Share with your friends


Analytics Magazine

Integrating data mining and forecasting

March/April 2013

The Dow Chemical approach to leveraging time-series data and demand sensing.

Tim Rey (Left) and Chip WellsBy Tim Rey (Left) and Chip Wells

Big data means different things to different people. In the context of forecasting, the savvy decision-maker needs to find ways to derive value from big data. Data mining for forecasting offers the opportunity to leverage the numerous sources of time series data, both internal and external, now readily available to the business decision-maker, into actionable strategies that can directly impact profitability. Deciding what to make, when to make it and for whom is a complex process. Understanding what factors drive demand, and how these factors (e.g., raw materials, logistics, labor, etc.) interact with production processes or demand and change over time are keys to deriving value in this context.

The Dow Chemical Company was interested in developing an approach for demand sensing that would provide:

Cost reduction

  • reduction in resource expenses for data collection and presentation
  • consistent automated source of data for leading indicator trends

Agility in the Market

  • shifting to external and future looks from internal history
  • broader dissemination of key leading indicator data
  • better timing on market trends … faster price responses, better resource planning (by reducing allocation/force major/share loss on the up side and reducing inventory carrying costs and asset costs on the down side)

Improved accuracy

  • accuracy of timing and estimates for forecast models


  • understanding leading indicator relationships

Figure 1: Levels of hierarchy at Dow Chemical.
Figure 1: Levels of hierarchy at Dow Chemical.

Dow (and its Advanced Analytics team) was keenly interested in better forecasting models for volume (demand), net sales, standard margin, inventory costs, asset utilization and EBIT (earnings before interest and taxes). This was to be done for all businesses and all geographies. Similar to many large corporations, Dow has a complex business/product hierarchy. This hierarchy starts at the top, total Dow, then moves down through divisions, business groups, global business units, value centers, performance centers, etc. As is the case in most large corporations, this hierarchy is always changing and is overlaid with geography. Even lower levels of the hierarchy exist when specific products are considered.

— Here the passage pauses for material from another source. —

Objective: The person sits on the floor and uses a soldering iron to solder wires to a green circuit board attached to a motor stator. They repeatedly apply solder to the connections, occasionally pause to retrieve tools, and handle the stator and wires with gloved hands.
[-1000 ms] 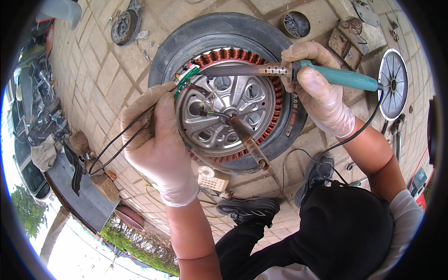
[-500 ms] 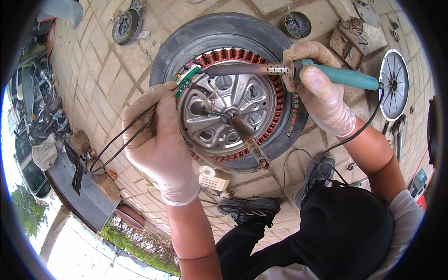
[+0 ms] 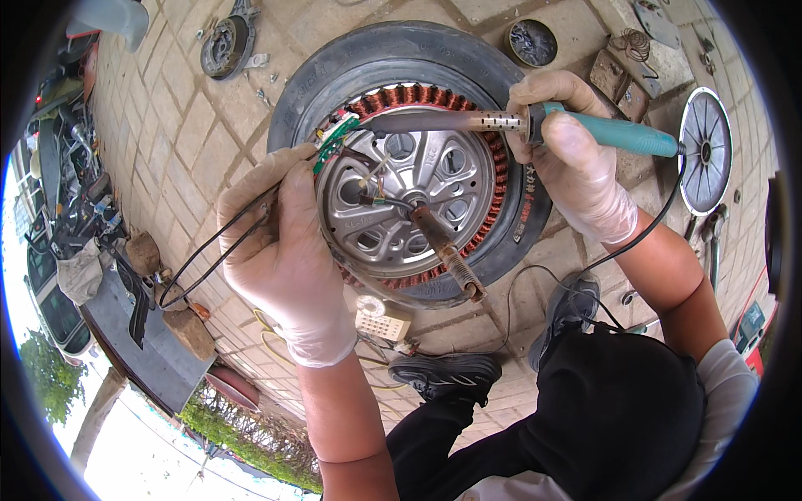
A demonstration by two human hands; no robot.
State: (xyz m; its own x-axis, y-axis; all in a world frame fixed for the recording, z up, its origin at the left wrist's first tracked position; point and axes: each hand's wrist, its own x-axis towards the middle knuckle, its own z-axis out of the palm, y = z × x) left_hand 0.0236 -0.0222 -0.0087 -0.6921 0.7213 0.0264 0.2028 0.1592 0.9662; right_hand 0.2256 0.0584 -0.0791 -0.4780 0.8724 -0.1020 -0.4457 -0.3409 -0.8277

Dow operates in the vast majority of the 16 global market segments as defined in the ISIC (International Standard Industrial Classification) market segment structure, some of which are: agriculture, hunting and forestry, mining and quarrying, manufacturing, electricity, gas and water supply, construction, wholesale and retail trade, hotels and restaurants, transport, storage and communications, health and social work, etc. This includes commodities, differentiated commodities and specialty products and thus makes the mix even more complex. The value chains Dow is involved in are very deep and complex, and often connect the earliest stages of hydrocarbons extraction and production all the way to the consumer on the street.

Figure 2: Dow’s value chains are deep and complex.
Figure 2: Dow’s value chains are deep and complex.

Before embarking on the project, the team contemplated a few “industrial” and economic considerations to attack. First, simply multiplying out the number of models, the team saw that they would have around 7,000 exogenous variable models to build, so we focused on the top global business units (by area combinations in each division, restricting our initial effort to covering 80 percent of net sales). Next, we realized that the target variables of interest (volume, asset utilization, net sales, standard margin, inventory costs and EBIT) are generally related to one another. Thus, volume is a function of volume “drivers” (Vx), represented by f(Vx); asset utilization (AU) is a function of volume and AU “drivers” f(AUx); inventory is a function of volume and inventory (INV) “drivers” f(INVx); net sales is driven by volume, various costs (xcosts) and net sales “drivers” f(NSx); standard margin is driven by net sales and standard margin “drivers” f(SMx); and finally EBIT is driven by standard margin and EBIT “drivers” f(EBITx).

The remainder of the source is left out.